Alicyclobacillus disulfidooxidans

Scientific classification
- Domain: Bacteria
- Kingdom: Bacillati
- Phylum: Bacillota
- Class: Bacilli
- Order: Bacillales
- Family: Alicyclobacillaceae
- Genus: Alicyclobacillus
- Species: A. disulfidooxidans
- Binomial name: Alicyclobacillus disulfidooxidans Karavaiko et al. 2005

= Alicyclobacillus disulfidooxidans =

- Genus: Alicyclobacillus
- Species: disulfidooxidans
- Authority: Karavaiko et al. 2005

Species of bacterium

Alicyclobacillus disulfidooxidans (formerly Sulfobacillus disulfidooxidansis) a species of Gram positive, strictly aerobic, bacterium. The bacteria are acidophilic and produced endospores. It was first isolated from wastewater sludge in Blake Lake City, Quebec, Canada. The species was first identified in 1996, but was classified as Sulfobacillus disulfidooxidansis. It was reclassified as Alicyclobacillus in 2005. The name is derived from the Latin duplus (double), sulfur (sulfur), and oxido (oxidize), referring to the bacterium's ability to oxidize disulfide.

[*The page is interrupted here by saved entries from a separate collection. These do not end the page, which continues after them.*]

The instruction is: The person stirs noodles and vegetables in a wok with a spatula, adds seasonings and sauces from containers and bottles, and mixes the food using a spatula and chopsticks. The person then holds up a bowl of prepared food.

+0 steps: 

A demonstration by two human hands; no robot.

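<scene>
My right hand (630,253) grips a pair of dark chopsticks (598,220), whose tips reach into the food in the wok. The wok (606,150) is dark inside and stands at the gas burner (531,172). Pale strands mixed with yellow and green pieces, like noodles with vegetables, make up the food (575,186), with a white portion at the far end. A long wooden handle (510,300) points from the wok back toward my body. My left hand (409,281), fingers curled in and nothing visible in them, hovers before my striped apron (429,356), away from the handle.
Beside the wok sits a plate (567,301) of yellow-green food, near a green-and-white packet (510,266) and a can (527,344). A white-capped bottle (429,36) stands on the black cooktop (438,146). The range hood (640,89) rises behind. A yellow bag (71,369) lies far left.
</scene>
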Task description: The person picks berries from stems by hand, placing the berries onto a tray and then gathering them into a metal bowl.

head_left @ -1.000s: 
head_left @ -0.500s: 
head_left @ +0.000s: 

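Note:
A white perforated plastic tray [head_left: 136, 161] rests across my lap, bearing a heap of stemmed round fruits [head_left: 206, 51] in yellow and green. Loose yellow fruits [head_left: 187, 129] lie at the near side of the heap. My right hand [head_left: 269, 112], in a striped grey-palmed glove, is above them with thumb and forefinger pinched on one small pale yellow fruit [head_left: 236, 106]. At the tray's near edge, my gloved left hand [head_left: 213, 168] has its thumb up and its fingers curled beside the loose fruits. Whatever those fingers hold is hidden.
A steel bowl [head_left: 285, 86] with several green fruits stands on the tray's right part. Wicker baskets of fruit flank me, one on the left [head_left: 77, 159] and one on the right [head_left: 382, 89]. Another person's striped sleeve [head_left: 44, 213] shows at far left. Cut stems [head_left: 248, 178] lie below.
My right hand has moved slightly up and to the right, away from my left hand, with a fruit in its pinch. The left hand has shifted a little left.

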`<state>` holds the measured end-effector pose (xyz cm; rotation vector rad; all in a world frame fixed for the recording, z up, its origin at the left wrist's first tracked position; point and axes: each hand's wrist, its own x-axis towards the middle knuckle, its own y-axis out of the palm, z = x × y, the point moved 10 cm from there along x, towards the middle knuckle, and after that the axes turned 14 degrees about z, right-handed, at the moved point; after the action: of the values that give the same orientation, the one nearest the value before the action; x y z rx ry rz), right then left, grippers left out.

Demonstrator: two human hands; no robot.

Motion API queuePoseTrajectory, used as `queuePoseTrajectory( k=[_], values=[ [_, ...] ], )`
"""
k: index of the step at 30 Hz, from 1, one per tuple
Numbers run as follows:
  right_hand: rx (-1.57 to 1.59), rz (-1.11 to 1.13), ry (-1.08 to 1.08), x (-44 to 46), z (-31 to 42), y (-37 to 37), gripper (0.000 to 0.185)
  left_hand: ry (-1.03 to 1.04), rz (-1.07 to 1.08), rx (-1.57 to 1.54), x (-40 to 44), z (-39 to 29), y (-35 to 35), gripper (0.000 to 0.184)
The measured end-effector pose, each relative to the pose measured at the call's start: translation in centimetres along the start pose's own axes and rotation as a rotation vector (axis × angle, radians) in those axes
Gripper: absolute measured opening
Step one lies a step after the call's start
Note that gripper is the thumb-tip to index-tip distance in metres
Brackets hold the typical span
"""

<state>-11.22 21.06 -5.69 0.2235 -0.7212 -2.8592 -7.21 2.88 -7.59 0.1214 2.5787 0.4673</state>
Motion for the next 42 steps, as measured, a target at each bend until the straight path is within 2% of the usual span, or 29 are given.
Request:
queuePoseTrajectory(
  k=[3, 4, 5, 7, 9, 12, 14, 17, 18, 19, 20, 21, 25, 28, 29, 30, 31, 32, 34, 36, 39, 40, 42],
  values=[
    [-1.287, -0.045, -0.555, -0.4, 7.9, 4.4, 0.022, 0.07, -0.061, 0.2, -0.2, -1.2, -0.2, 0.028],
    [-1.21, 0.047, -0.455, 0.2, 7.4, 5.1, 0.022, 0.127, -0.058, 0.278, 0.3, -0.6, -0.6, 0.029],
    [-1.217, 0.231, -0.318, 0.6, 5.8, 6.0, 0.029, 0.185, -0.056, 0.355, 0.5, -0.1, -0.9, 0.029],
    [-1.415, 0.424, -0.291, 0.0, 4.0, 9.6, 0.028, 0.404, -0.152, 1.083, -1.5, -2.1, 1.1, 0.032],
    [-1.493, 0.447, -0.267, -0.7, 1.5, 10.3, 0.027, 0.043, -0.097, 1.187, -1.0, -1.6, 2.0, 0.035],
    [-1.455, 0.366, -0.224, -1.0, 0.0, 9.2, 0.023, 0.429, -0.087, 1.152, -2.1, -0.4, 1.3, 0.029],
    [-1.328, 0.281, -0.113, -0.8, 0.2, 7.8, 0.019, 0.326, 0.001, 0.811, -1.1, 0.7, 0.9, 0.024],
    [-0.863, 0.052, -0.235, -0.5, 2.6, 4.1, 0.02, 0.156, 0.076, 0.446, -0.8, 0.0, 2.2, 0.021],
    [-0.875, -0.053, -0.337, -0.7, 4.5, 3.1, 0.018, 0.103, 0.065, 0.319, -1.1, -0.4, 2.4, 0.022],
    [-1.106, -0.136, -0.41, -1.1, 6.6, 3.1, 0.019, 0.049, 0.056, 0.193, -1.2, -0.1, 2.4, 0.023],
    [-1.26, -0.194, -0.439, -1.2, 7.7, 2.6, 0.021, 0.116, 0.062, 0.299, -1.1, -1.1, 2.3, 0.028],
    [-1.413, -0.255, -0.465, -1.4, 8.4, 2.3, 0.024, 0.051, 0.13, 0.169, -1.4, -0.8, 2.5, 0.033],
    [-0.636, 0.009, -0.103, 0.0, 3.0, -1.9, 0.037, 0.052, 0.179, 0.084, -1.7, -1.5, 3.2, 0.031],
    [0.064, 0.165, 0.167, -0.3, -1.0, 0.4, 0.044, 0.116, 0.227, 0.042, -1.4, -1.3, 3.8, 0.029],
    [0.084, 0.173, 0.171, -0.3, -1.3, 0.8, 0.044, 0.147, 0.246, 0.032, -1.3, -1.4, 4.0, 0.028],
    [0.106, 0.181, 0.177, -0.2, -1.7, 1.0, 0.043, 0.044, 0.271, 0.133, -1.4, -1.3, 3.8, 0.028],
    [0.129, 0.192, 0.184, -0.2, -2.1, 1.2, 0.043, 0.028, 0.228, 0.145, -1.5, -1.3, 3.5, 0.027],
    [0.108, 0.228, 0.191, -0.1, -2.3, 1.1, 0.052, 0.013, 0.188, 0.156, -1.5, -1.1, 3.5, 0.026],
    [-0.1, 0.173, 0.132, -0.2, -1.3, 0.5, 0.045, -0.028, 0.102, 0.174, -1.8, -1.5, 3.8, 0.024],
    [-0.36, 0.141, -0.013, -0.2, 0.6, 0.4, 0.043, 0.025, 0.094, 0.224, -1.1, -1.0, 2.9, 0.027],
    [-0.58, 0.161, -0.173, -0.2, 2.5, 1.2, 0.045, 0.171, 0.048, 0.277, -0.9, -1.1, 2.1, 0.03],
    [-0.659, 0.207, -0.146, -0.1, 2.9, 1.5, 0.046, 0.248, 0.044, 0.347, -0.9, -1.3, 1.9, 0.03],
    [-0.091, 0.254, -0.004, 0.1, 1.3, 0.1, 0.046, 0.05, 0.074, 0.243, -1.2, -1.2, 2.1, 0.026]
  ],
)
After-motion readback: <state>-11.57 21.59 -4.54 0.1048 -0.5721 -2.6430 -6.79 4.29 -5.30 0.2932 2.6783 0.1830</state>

A. disulfidooxidans was reclassified to Alicyclobacillus along with a strain of Sulfobacillus thermosulfidooxidans subsp. thermotolerans, which was classified as Alicyclobacillus tolerans.

The optimum growth temperature for A. disulfidooxidans is 35 °C, and can grow in the 4-40 °C range. The optimum pH is 1.5-2.5, and can grow in pH 0.5-6.0.